▶ **YOUR INSTRUCTIONS**:
Everything from the line containing "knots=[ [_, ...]" through the line containing "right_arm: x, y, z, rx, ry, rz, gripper" in the listing below should be copied exactly, and nothing more.

##### DATA TO USE

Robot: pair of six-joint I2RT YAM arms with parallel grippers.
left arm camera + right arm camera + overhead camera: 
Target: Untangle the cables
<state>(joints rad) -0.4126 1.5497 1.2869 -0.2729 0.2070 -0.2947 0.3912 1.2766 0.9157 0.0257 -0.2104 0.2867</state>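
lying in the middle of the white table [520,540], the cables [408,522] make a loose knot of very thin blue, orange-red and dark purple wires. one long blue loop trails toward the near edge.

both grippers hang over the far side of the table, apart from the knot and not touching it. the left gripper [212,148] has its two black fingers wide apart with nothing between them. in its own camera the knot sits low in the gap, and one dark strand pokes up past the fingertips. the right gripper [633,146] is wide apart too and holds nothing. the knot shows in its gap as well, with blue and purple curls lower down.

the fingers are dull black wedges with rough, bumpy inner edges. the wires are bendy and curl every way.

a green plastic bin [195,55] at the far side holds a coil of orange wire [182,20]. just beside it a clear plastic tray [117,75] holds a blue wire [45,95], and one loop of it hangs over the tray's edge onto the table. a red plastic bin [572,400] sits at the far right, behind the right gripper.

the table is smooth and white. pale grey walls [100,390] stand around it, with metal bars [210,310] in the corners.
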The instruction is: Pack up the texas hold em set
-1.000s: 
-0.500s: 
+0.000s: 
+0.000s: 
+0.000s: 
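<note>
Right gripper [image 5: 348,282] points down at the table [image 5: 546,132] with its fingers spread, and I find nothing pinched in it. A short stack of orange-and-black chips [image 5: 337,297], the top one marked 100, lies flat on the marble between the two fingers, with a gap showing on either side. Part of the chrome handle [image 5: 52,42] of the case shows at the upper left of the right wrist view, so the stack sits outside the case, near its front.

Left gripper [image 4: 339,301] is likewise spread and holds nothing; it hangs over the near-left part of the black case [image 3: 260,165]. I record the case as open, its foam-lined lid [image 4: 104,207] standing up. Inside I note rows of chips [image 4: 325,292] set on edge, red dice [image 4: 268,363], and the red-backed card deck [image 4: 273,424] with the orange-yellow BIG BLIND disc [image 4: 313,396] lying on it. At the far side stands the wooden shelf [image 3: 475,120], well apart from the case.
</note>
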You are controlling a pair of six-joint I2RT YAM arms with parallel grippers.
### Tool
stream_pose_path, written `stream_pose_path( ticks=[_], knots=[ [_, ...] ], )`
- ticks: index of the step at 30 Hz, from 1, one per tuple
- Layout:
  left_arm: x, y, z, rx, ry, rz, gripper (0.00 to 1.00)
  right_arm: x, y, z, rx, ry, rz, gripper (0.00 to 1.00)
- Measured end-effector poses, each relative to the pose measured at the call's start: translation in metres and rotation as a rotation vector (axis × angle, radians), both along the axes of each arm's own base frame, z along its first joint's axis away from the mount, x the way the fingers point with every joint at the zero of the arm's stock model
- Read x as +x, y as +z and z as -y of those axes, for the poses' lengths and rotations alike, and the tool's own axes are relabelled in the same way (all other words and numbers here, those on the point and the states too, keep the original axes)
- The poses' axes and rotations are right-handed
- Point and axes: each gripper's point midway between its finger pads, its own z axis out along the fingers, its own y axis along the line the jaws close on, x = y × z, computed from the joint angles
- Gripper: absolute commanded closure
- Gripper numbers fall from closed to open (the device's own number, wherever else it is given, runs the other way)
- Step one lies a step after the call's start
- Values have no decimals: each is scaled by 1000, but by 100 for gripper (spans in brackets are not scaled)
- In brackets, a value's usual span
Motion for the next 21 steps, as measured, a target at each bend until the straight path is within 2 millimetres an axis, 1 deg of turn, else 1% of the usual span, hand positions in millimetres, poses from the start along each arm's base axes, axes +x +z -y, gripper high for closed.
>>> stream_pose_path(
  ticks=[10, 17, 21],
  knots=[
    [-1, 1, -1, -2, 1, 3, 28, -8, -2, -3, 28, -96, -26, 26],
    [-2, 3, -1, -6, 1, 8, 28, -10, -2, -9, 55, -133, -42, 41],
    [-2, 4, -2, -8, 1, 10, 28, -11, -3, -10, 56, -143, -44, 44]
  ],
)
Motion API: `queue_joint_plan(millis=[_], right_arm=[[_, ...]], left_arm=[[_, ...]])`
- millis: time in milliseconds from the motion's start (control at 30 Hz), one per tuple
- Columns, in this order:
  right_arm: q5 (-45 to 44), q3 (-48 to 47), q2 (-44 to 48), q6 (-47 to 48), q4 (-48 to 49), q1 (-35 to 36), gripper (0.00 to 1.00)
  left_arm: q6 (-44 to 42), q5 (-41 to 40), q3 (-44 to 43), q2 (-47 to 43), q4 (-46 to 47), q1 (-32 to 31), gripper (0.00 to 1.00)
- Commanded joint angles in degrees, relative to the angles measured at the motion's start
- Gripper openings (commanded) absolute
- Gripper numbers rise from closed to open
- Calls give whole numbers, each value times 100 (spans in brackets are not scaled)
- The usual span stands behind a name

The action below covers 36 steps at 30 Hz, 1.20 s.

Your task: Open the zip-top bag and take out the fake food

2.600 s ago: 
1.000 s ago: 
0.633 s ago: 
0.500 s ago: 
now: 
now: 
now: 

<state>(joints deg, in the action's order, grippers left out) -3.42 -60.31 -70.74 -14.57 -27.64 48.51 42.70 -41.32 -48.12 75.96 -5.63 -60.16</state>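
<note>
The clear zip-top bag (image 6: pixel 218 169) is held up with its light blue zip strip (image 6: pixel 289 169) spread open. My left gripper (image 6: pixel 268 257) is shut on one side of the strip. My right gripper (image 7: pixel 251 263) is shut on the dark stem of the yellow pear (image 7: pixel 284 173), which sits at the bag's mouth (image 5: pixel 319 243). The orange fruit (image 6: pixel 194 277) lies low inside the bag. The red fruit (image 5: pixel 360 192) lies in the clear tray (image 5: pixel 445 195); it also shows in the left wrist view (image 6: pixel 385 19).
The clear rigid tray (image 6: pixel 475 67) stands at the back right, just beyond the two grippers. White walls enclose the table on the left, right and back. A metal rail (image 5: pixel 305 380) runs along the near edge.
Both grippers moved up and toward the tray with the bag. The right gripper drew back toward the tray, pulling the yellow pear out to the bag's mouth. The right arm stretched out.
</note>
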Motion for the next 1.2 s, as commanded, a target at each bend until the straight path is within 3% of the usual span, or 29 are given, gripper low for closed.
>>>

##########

▶ **RESPONSE TO THIS TASK**:
stream_pose_path, written `stream_pose_path( ticks=[_], knots=[ [_, ...] ], )`
- ticks: index of the step at 30 Hz, from 1, one per tuple
- Layout:
  left_arm: x, y, z, rx, ry, rz, gripper (0.00 to 1.00)
  right_arm: x, y, z, rx, ry, rz, gripper (0.00 to 1.00)

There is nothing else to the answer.